|4||Spring 2010|| Legere, Charles
|MWF 11-12||225 Wheeler|| Reading and Composition
Henry David Thoreau, Walden; Aldo Leopold, Sand County Almanac; J.M. Coetzee’s The Lives of Animals; David Sibley, The Sibley Field Guide to Birds of Western North America; and a course reader with poems, essays, and/or excerpts by William Wordsworth, Bill McKibben, David Owen, Elizabeth Kolbert, William Blake, Walt Whitman, Emily Dickinson, Robinson Jeffers, David Owen, Wendell Berry, William Cronon, Jacques Derrida, and Michael Pollan.

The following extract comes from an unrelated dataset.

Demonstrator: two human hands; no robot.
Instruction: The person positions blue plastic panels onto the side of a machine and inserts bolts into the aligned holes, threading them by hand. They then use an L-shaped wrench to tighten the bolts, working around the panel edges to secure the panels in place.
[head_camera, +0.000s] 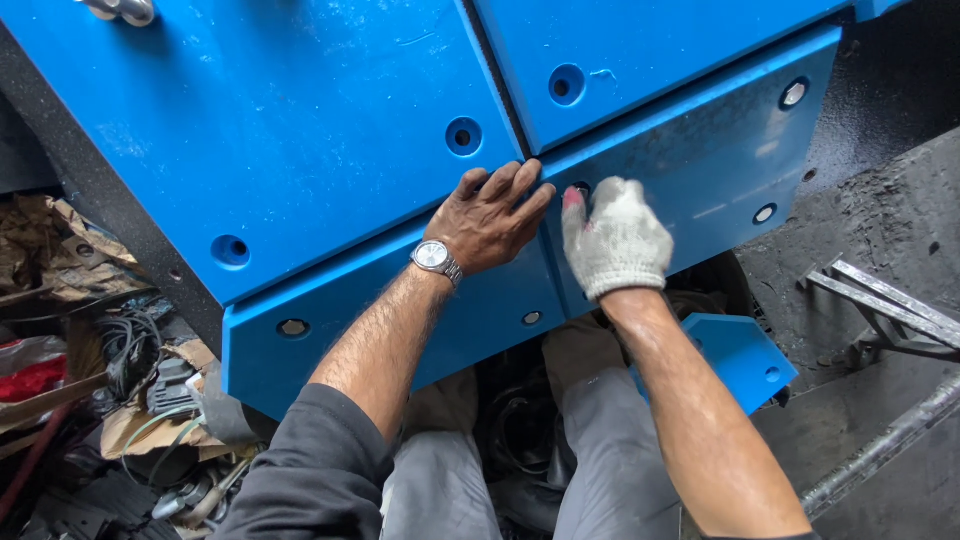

In this class, you will become ecologically literate, and learn to write clear argumentative prose. You will learn to identify birds and trees, and keep a journal to practice writing about the environment. As exemplars, we will look at how other writers—Thoreau, Leopold, Steinbeck, McKibben—have written about their environments. In the meantime, in several short papers, you will synthesize your own observations into ecological hypotheses, and revise and perfect them in response to criticism and peer review. In this class, I hope to move together from nature writing to environmental justice. Ultimately, you will be encouraged to reflect on your own place in nature: at the end of the semester, you will present your final paper on “The Future of Nature” at an in-class conference. By the end of the term, you will also be able to tell a Red-Tailed Hawk from a Turkey Vulture from half a mile away.